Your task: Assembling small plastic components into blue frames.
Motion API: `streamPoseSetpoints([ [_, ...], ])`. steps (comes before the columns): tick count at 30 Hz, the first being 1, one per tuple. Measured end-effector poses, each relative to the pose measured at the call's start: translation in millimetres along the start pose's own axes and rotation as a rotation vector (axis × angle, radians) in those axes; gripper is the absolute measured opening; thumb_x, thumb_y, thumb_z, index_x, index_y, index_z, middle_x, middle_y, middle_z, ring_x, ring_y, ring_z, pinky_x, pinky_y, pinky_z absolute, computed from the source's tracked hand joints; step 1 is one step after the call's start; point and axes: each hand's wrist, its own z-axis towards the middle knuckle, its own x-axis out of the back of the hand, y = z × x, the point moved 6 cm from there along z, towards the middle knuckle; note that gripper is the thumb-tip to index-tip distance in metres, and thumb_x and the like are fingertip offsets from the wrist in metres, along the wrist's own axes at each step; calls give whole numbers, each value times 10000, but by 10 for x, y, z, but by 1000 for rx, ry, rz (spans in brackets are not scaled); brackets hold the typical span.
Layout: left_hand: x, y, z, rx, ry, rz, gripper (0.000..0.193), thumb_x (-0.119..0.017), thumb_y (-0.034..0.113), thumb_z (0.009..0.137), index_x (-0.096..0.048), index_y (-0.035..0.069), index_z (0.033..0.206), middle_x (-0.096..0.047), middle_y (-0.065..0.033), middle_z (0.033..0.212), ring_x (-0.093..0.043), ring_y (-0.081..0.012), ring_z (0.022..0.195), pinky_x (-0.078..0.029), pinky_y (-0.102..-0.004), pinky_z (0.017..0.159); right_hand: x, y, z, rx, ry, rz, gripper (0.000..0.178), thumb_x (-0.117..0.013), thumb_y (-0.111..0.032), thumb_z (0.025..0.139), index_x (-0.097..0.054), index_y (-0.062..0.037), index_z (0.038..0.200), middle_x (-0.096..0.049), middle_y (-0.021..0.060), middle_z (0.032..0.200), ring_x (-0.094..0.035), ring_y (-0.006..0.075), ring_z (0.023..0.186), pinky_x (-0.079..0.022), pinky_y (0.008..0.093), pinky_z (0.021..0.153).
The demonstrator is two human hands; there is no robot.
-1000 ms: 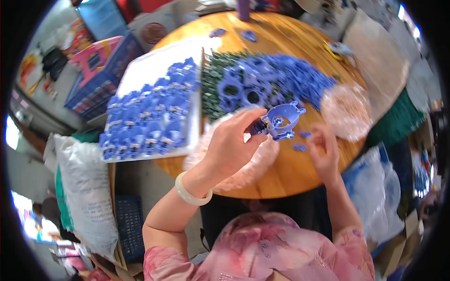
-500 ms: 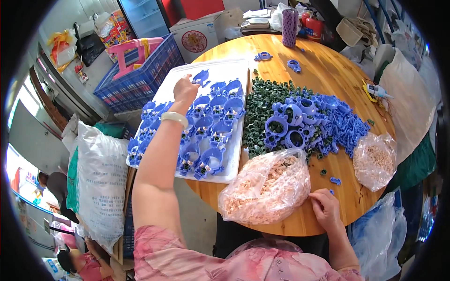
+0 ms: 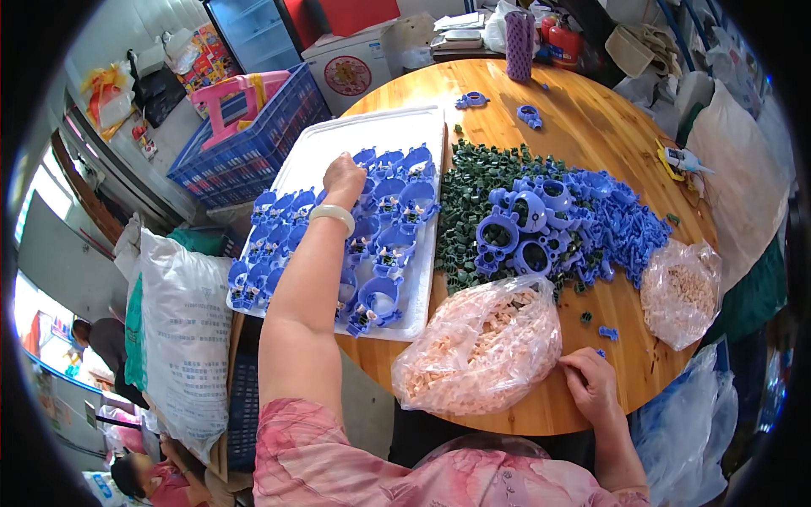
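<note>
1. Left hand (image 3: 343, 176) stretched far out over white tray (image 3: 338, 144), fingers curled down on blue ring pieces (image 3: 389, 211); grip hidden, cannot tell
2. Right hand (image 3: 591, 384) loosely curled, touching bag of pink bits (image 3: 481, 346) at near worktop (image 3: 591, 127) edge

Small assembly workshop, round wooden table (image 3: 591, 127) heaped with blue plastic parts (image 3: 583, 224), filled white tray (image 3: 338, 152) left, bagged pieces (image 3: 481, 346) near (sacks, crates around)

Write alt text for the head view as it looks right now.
A person's left hand reaches over a white tray of blue plastic rings on a round wooden table, while the right hand rests beside a clear bag of pale pieces. Loose blue and green parts are heaped mid-table.
</note>
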Motion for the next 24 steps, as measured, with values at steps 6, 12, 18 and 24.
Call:
streamPoseSetpoints([
  [6, 205, -13, -40, -100, 34, 78, 491, -670, 386, 783, -598, 30, 1113, -622, -189, 1100, -593, -328, 1041, -470, -408, 884, -13, 24, 49, 22, -35, 2, 146, -600, 19, 767, -626, -34, 901, -622, 125, 861, -604, 313, 796, -485, 343, 678],
  [12, 647, 1044, -954, -587, 63, -206, 229, -624, 234, 819, -647, 73, 981, -643, -133, 984, -614, -317, 893, -485, -389, 789, -2, 63, 30, -3, -58, -13, 149, -590, -16, 792, -621, -51, 934, -609, 103, 872, -599, 293, 806, -481, 338, 675],
  [18, 570, 1677, -2061, -800, 31, -281, 300, -664, 165, 788, -604, 64, 1064, -631, -112, 884, -622, -308, 832, -498, -374, 718, 7, 65, -30, 24, -57, -1, 140, -588, -23, 795, -617, -48, 930, -606, 96, 873, -594, 290, 818, -479, 335, 684],
  [24, 238, 1604, -1807, -568, -158, -266, 209, -615, 166, 811, -629, 68, 995, -649, -158, 932, -617, -339, 886, -488, -417, 764, 19, 46, -71, 31, -57, -11, 127, -578, -26, 802, -610, -46, 923, -599, 96, 864, -592, 290, 822, -477, 336, 696],
])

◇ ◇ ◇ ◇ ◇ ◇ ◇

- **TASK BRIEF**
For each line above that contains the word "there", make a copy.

- **ANSWER BELOW**
Motion API: `streamPoseSetpoints([ [_, ...], ])`. steps (comes before the columns): tick count at 30 Hz, the first being 1, one per tuple. Measured end-effector poses, each relative to the pose measured at the call's start: translation in millimetres along the start pose's own axes and rotation as a rotation vector (axis × angle, radians) in those axes; gripper is the absolute measured opening; thumb_x, thumb_y, thumb_z, index_x, index_y, index_z, middle_x, middle_y, middle_z, ring_x, ring_y, ring_z, pinky_x, pinky_y, pinky_z absolute, computed from the source's tracked hand joints; step 1 is one step after the call's start; point and axes: each hand's wrist, its own z-axis towards the middle knuckle, its own x-axis out of the back of the hand, y = z × x, the point moved 6 cm from there along z, towards the middle knuckle; note that gripper is the thumb-tip to index-tip distance in metres, and thumb_x and the like are fingertip offsets from the wrist in metres, along the wrist's own axes at each step; calls give whole numbers, each value times 10000, but by 10 for x, y, z, but by 1000 for rx, ry, rz (spans in brackets are not scaled); brackets hold the typical span.
The demonstrator is two human hands; there is no robot.

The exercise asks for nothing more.